* Exercise directions *
Write out exactly the lines between the line containing "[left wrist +" and the end of the records, counting both ends, and leave out all pictures.

* Data excerpts *
▼▼▼
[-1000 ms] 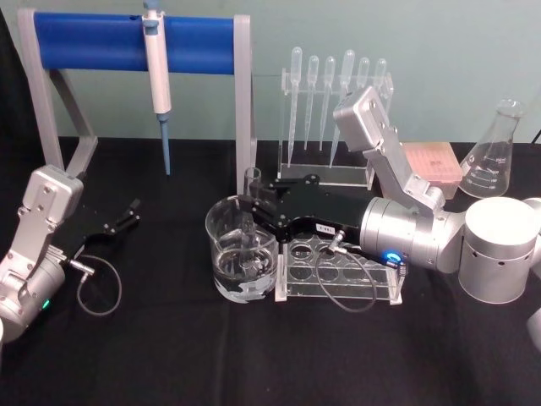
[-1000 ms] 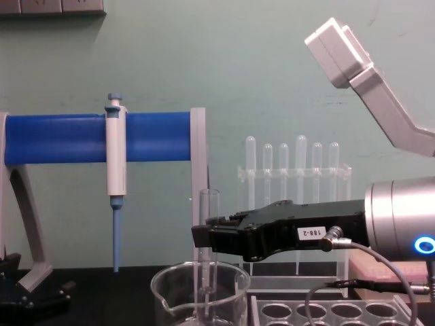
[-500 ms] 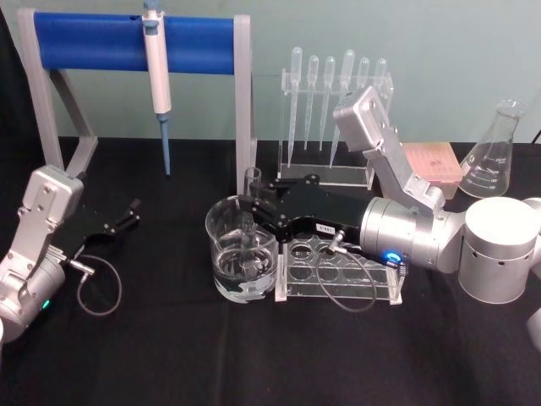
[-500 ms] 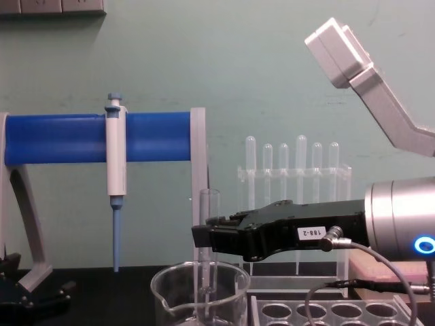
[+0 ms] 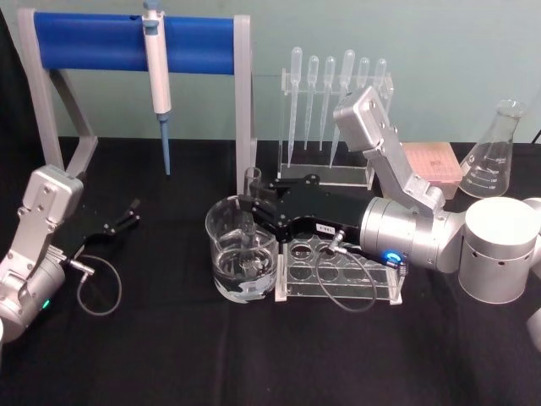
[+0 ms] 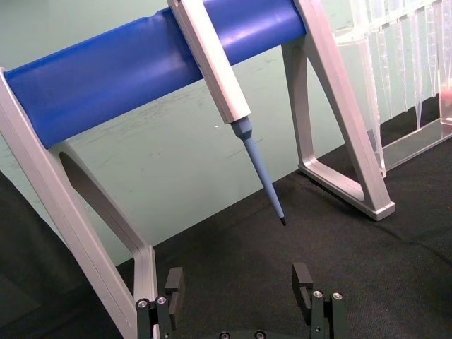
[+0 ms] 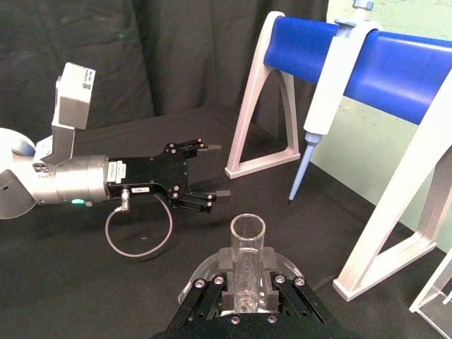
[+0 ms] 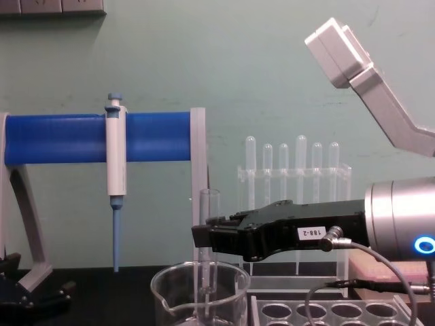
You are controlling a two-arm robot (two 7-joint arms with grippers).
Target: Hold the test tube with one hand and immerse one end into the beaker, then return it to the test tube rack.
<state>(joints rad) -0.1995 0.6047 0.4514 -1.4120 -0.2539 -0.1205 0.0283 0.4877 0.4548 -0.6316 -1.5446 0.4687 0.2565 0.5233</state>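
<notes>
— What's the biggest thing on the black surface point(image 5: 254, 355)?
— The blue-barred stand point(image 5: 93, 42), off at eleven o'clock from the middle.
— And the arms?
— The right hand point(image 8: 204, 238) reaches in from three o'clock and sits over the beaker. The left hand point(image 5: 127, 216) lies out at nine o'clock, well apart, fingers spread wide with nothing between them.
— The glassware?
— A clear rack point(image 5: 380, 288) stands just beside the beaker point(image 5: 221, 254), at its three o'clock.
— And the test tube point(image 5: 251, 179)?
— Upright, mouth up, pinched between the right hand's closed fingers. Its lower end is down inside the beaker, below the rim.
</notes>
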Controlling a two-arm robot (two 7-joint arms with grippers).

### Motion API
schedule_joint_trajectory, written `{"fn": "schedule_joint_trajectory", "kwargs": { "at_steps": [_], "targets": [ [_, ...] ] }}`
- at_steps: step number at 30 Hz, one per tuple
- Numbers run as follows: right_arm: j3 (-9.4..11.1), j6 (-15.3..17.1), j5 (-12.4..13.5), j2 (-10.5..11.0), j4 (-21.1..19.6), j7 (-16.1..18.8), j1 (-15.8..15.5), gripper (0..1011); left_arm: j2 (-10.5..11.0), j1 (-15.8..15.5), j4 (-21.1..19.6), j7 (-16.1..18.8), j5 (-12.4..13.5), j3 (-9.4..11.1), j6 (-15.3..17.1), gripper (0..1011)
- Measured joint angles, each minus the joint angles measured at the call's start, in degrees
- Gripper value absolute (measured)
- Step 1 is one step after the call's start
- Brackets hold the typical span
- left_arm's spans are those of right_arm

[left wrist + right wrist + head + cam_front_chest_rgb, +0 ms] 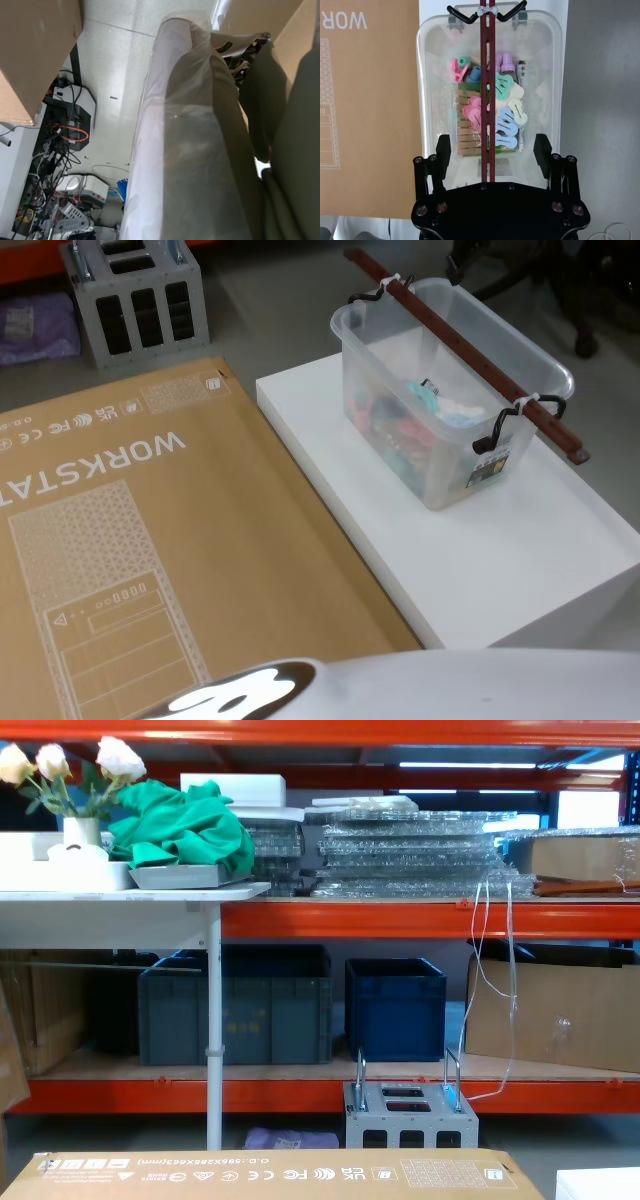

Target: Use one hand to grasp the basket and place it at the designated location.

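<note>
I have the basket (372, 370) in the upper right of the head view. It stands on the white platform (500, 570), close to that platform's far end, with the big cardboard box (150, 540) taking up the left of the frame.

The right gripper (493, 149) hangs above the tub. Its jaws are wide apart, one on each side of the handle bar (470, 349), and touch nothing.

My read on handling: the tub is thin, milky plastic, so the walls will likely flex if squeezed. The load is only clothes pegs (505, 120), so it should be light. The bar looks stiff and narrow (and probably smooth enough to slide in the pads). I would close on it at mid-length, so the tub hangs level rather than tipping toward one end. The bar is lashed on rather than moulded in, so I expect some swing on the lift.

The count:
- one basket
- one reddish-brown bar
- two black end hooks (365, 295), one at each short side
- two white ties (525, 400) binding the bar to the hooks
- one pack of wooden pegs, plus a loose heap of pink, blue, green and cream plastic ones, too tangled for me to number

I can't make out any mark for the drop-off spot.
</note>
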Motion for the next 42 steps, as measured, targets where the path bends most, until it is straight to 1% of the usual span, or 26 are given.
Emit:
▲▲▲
* Answer box *
[left wrist + right wrist + head + cam_front_chest_rgb, +0 ms] 

Target: Use one hand to grasp the basket and place it at the designated location.

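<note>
I have the basket (372, 370) in the upper right of the head view. It stands on the white platform (500, 570), close to that platform's far end, with the big cardboard box (150, 540) taking up the left of the frame.

The right gripper (493, 149) hangs above the tub. Its jaws are wide apart, one on each side of the handle bar (470, 349), and touch nothing.

My read on handling: the tub is thin, milky plastic, so the walls will likely flex if squeezed. The load is only clothes pegs (505, 120), so it should be light. The bar looks stiff and narrow (and probably smooth enough to slide in the pads). I would close on it at mid-length, so the tub hangs level rather than tipping toward one end. The bar is lashed on rather than moulded in, so I expect some swing on the lift.

The count:
- one basket
- one reddish-brown bar
- two black end hooks (365, 295), one at each short side
- two white ties (525, 400) binding the bar to the hooks
- one pack of wooden pegs, plus a loose heap of pink, blue, green and cream plastic ones, too tangled for me to number

I can't make out any mark for the drop-off spot.
</note>
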Motion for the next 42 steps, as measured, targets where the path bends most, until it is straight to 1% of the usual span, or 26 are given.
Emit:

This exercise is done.